The point is… I'm very, very shocked.

And I'm sorry.

If the mood strikes me to rummage through that shelf again… I'll just take a nap.

-L.v.H.


Mother,

How ordained it all seems to be: revealing yourself to me on the birthday of Macuil. How could I have expected anything else?

Oh, the look on his face would be just totally infuriating… I miss him all the same, though.

But I am glad he is not here.

I am happy this spectacle is only to behold for my eyes, alone.

Now I know surely: you are the one behind those hands, behind that passion, behind that care. For the man that comforted that daughter of Wilhelm is not a man at all – he is dead, a thing without life, purpose or drive. He is your most imperfect vessel, and is beginning to leak you everywhere. Sitri held you too tightly, and fought for her soul every step of the way. This one had none to start with, and thus cannot hold you at all.

And I can see so clearly now that you are seeping through, by your own will, ever so slowly after lying dormant for so long…

It sickens me. But it delights me, as well.

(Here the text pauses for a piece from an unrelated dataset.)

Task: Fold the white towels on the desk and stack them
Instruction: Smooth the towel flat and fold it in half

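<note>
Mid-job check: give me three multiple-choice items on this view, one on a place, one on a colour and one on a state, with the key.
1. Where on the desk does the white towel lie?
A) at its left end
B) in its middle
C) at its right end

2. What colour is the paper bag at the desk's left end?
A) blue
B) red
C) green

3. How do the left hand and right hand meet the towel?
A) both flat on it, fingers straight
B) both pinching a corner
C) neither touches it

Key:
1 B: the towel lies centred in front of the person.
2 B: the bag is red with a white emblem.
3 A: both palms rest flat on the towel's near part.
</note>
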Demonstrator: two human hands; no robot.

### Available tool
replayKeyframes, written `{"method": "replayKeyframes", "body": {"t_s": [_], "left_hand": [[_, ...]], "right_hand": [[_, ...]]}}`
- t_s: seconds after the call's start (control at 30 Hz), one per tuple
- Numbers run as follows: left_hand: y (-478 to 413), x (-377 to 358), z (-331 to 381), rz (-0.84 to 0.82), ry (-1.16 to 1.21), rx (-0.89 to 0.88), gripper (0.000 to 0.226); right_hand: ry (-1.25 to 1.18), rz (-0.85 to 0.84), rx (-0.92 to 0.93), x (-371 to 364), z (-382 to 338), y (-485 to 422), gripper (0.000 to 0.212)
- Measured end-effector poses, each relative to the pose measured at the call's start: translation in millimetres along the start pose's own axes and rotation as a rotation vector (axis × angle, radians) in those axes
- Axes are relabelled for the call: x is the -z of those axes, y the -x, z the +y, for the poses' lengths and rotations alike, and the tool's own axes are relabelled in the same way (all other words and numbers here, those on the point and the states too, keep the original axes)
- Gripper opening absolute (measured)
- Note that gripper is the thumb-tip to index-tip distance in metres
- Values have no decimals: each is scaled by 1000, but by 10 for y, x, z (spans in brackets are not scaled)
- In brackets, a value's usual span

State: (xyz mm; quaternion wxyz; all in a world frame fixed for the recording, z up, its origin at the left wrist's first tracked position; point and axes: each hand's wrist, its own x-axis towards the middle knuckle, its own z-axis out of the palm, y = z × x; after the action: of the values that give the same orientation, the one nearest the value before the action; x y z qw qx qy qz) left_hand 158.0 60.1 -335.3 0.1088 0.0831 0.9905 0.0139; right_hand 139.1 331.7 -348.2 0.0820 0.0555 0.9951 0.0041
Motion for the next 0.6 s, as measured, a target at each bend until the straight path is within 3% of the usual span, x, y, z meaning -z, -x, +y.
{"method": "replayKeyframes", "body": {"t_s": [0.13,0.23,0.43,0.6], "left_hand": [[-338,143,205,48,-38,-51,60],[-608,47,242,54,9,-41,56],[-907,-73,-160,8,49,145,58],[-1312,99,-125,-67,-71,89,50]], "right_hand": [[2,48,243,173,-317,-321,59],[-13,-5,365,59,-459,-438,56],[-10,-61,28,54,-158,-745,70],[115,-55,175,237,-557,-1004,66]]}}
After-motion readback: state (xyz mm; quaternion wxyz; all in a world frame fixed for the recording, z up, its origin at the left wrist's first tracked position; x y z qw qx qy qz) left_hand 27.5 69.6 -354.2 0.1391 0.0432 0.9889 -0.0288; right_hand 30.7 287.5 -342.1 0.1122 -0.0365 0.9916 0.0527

This is not how it was meant to be, but it is happening all the same.

And when the time comes, I will have to end it, of course – just like I've had to for the others.

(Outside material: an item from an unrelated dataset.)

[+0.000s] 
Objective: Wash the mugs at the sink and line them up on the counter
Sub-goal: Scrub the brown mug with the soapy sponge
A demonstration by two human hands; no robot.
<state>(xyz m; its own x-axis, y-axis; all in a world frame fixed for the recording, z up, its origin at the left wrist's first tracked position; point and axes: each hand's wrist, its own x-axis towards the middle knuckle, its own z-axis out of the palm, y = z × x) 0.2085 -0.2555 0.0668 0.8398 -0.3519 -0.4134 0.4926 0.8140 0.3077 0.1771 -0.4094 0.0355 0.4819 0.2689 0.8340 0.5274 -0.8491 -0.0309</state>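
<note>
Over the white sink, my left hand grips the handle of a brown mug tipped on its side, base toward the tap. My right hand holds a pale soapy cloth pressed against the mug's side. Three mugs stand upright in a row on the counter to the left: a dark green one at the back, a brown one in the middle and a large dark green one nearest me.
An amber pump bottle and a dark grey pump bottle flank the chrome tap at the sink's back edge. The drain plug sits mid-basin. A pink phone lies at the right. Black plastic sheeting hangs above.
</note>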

I have quietly observed everything since Jeralt brought you back to me, and was nearing this conclusion myself. But the actions of that scion of Hresvelg finished painting that portrait. And how fortunate she completed it so soon – that steel exterior of hers overcome by her perverse, pathetic attachment to you. What a joyful thing it is, watching her resolve melt away. I feel emotions in me that have not aroused in a thousand years, and they are the ones that I drove down in scorn and agony.

From the very first moment I met her, I knew that she resented me just like her ancestor did – that she would so cavalierly discard my love had I been so stupid to grant it to another human again… and most of all, I know so intimately the force that draws her to you. It is the same that drew me to her ancestor Wilhelm, that sickening curse of blood that hides from us the one essential truth that humanity has taught us.

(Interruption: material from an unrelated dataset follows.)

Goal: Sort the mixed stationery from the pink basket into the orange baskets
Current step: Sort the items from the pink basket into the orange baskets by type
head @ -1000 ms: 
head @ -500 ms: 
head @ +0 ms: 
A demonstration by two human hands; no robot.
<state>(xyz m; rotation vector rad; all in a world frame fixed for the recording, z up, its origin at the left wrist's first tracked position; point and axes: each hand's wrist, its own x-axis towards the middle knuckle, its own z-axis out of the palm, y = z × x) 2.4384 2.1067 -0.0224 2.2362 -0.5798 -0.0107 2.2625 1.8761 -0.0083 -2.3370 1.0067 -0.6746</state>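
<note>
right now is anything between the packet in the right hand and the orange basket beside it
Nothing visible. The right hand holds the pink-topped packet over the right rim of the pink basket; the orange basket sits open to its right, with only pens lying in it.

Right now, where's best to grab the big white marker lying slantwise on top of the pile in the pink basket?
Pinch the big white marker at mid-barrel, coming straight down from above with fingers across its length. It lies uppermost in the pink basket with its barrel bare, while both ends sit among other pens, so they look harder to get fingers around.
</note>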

And how deliciously ironic it all is, that I assented to you becoming her teacher. How the tables of fate have turned, Mother. Those words: "your heart has made its choice" – those are the words you said so many eons ago to me… did you remember them?

Earlier though – I must admit – I found myself wavering. A thought took hold of me the moon before: that perhaps in our absence, that dead child had successfully conquered you in its struggle for life, a path which so many other failed experiments of mine had tried to walk before I severed the legs from under them… each time, with my own hands. Each time, for you.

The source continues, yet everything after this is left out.